Les Noirs malmenés en Tunisie, après la défaite des Tunisiens face à la Guinée EquatorialeLe racisme anti-noir s’est une nouvelle fois manifesté sous sa forme la plus abjecte après le match Tunisie-Guinée Equatoriale. Dans la nuit du samedi au dimanche 1 er février, les agressions qui visent la communauté sub-saharienne se sont multipliées dans l’impunité.

L’Association des Etudiants et Stagiaires Africains en Tunisie (Aesat) a passé le mot : «En raison de cas de bagarres et d’agressions recensés suite au Match qui opposa la Tunisie et la Guinée Équatoriale et dans un souci de sécurité, nous demandons à tous les communautaires de rester chez eux dans la nuit du Samedi au Dimanche 1er Février».

Un appel à la prudence lancé suite à la vague d’agression qu’ont vécue les membres de la communauté sub-saharienne en Tunisie suite à un malheureux match de foot aux conséquences dramatiques.

Le journaliste Thameur Mekki a pour sa part dénoncé des «agressions des noirs après le match à Borj Louzir, où réside une importante communauté estudiantine subsaharienne (Gabonais, Congolais, Sénégalais…). Dès la sortie du café à Cité Santé, un groupe de plus de 10 tunisiens a gravement tabassé un jeune noir.

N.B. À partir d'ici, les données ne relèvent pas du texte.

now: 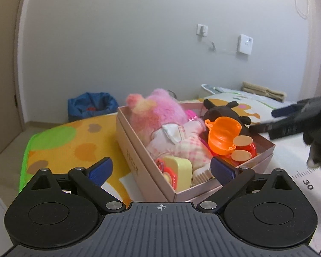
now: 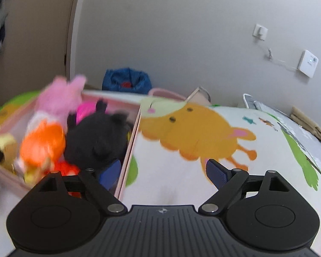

Un autre a été cambriolé après avoir été agressé par un autre groupe. Ses agresseurs se sont bagarrés ensuite entre eux après un conflit sur le partage du butin (qui prendra son ordi ?). Les quelques Tunisiens qui se sont interposés ont eux aussi été agressés». M. Mekki conclut ainsi son témoignage : «La facette la plus lâche, la plus idiote et la plus ignoble de notre société se manifeste».

Les langues se délient sur les réseaux sociaux. Amel Smaoui Zampol dénonce un autre cas d’agression, et décrit le tabassage d’un jeune noir devant un café dans le quartier de l’Aouina. Dans la même nuit du samedi, un jeune informaticien Congolais affirme n’avoir trouvé son salut qu’en prenant la fuite face à ses assaillants. On relèvera que pour les agresseurs, peu importe la nationalité de leurs victimes.

La couleur de peau suffit pour les désigner comme cible. Car quel point commun peuvent avoir un équato-guinéen avec un congolais au-delà de leur peau noire ? Alassanne, un jeune Ivoirien ne décolère pas : «J’ai soutenu l’équipe tunisienne. Et à la sortie de ce café, on a voulu me dépouiller. Et je ne suis pas équato-guinéen ! Est-ce qu’on attaquerait des Italiens pour un problème avec les finlandais ?!!».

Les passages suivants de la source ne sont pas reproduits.